Doctors have long prescribed metformin off-label for these conditions:

  • Menstrual irregularities in women with polycystic ovary syndrome. In the 1990s, metformin was shown to lower testosterone levels in women with this common hormonal disorder, suggesting that it might help. But at present, there is no clear evidence to support broad metformin use in those patients, according to a 2017 University of Chicago analysis. 
  • Gestational diabetes mellitus. Metformin is an effective and safe alternative to insulin for women who develop glucose intolerance during pregnancy. It also controls maternal weight gain and reduces the risk of gestational hypertension, according to a 2016 database review by physicians at Peking University First Hospital.
  • Prevention or delayed diabetes. Two decades of evidence support the use of metformin to prevent or delay Type 2 diabetes among higher-risk patients or people with elevated blood sugar, a condition called “prediabetes,” concluded a 2018 evaluation of 40 studies by a team at the Los Angeles-based Veterans Administration.
  • Weight gain from antipsychotic medicines. Certain patients, especially those who are young and healthy, are less likely to gain weight if they take metformin soon after taking medication for schizophrenia and other psychiatric disorders, according to a 2017 review of published studies by a team at UCLA Medical Center. But it doesn’t help after weight gain already has occurred.

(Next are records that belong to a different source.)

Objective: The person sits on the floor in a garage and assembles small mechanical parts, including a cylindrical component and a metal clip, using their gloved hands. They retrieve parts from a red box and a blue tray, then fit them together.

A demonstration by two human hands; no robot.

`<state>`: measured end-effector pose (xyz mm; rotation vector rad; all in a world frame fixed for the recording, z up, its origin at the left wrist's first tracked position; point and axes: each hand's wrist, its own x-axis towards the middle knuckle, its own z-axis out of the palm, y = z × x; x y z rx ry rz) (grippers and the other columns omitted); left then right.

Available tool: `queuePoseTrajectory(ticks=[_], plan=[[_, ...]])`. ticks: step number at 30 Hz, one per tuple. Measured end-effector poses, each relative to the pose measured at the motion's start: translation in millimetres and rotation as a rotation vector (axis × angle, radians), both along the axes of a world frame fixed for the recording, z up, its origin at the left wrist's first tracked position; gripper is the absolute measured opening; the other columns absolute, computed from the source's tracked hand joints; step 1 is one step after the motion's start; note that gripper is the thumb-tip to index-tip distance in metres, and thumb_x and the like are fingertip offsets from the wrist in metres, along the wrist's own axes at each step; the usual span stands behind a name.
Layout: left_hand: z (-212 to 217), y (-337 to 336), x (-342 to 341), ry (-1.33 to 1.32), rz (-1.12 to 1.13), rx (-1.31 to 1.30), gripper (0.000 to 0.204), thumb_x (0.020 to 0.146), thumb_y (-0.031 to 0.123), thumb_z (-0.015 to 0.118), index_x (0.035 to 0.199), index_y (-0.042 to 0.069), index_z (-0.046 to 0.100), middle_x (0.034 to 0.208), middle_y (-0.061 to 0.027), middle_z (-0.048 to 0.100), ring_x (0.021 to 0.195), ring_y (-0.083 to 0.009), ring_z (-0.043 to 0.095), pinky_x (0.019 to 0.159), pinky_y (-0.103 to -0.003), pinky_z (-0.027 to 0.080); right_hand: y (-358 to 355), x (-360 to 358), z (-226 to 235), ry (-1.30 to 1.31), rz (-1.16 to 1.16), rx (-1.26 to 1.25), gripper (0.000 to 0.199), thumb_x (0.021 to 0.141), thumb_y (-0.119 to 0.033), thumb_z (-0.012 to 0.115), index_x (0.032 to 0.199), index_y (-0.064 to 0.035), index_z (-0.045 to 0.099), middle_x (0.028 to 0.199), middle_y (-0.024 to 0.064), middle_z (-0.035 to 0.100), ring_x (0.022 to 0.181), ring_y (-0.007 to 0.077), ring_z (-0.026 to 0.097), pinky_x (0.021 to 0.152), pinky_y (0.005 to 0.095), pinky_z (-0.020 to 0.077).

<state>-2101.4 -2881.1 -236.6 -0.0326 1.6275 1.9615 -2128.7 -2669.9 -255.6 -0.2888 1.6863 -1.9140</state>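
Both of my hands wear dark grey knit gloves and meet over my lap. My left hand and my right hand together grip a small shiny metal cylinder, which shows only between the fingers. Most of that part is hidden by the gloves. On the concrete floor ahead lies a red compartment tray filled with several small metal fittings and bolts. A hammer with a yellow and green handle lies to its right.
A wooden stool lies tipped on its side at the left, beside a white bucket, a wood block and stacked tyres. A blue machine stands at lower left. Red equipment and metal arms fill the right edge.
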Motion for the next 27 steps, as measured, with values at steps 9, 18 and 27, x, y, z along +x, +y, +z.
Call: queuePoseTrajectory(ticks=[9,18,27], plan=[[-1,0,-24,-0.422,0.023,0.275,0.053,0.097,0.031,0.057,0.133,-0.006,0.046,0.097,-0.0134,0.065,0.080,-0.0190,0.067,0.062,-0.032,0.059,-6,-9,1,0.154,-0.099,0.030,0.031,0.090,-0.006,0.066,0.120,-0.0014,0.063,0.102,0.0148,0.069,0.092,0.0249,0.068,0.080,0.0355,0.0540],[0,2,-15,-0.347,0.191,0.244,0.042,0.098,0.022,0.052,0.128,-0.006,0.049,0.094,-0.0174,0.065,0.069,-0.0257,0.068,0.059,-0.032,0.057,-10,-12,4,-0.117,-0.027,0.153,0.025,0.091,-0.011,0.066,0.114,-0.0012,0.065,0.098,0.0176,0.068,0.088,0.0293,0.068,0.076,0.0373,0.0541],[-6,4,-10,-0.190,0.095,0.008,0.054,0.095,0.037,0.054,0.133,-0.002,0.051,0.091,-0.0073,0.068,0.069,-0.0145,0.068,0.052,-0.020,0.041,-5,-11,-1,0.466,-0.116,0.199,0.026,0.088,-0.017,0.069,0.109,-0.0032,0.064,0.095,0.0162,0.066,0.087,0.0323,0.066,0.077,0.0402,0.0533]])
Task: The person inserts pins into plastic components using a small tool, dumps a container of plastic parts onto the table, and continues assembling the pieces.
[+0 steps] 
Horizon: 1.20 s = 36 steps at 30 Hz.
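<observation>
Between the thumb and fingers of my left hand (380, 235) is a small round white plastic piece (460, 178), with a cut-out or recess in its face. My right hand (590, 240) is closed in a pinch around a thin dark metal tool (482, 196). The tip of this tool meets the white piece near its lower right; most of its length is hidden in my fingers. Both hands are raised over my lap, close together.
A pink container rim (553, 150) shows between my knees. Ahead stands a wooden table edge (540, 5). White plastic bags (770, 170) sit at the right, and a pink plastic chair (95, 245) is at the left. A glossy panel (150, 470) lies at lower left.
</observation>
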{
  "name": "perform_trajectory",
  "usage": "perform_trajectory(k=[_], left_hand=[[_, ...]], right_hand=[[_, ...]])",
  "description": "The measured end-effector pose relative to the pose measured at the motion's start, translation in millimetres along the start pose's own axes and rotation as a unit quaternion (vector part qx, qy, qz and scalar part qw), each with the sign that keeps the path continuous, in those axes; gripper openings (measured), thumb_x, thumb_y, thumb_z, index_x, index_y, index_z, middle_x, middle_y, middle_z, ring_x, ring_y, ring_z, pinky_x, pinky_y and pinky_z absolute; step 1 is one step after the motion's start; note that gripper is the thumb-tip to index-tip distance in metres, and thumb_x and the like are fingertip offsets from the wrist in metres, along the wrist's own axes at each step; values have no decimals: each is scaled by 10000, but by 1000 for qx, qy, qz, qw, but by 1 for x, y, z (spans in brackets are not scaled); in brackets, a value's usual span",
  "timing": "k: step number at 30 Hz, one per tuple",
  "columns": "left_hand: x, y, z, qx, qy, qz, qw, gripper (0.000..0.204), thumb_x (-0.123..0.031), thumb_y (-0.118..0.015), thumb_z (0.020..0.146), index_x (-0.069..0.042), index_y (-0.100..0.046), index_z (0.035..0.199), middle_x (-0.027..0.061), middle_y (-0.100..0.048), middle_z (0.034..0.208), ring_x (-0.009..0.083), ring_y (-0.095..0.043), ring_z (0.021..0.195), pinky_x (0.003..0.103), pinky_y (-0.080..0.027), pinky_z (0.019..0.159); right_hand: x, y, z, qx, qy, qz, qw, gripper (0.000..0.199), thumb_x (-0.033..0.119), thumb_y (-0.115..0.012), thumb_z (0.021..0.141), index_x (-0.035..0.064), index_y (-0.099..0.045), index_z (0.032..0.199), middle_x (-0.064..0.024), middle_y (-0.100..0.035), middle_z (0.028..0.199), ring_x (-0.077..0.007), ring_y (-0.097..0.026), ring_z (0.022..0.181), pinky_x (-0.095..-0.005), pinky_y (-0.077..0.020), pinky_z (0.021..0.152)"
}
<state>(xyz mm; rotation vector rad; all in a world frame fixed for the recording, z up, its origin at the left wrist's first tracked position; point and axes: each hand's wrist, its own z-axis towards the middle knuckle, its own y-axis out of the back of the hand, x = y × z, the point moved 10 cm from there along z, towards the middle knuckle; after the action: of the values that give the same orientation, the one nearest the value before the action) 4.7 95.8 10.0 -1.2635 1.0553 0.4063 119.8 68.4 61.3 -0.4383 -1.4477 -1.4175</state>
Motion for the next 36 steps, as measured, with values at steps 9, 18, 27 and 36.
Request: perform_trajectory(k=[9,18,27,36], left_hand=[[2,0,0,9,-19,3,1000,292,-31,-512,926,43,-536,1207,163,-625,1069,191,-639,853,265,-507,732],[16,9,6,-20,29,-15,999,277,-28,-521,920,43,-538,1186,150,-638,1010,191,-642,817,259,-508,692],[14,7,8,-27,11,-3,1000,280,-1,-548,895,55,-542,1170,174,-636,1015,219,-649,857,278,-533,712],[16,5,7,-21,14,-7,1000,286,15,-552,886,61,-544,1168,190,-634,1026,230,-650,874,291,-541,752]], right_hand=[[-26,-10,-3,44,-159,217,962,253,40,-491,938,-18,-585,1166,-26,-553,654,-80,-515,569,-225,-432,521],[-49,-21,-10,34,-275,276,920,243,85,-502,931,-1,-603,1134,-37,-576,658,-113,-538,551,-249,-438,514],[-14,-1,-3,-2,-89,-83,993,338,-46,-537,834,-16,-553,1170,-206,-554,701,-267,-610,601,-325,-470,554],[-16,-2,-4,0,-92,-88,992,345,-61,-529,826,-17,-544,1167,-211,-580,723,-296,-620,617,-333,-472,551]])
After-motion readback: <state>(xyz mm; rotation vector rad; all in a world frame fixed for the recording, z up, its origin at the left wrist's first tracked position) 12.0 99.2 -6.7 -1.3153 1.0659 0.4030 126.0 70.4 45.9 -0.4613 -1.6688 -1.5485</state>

Other studies looked at the potential of metformin to:

  • Reduce the risk of dementia or stroke. A 2016 analysis by Australian scientists found that cognitive impairment was significantly less common in diabetics who received metformin. In a 2013 study in Taiwan, the drug also offered diabetic patients some protection against stroke. But its use by people without diabetes for the prevention of dementia or stroke was not supported by either of those studies.
  • Slow aging. A 2021 analysis of results from several large studies by a team in Canada and Qatar indicates that metformin may induce anti-aging changes in diabetics. It improved the health of diabetic patients in the study while they were alive, although the effect was modest. However it remains controversial as to whether metformin is protective in people who are metabolically normal, the team found.

“There’s a lot of interest in it, and additional studies are warranted to see if there are more benefits,” said Tan. “But no studies have conclusively shown a clinically significant benefit for any of those conditions.”

“It’s a great diabetes drug,” she said.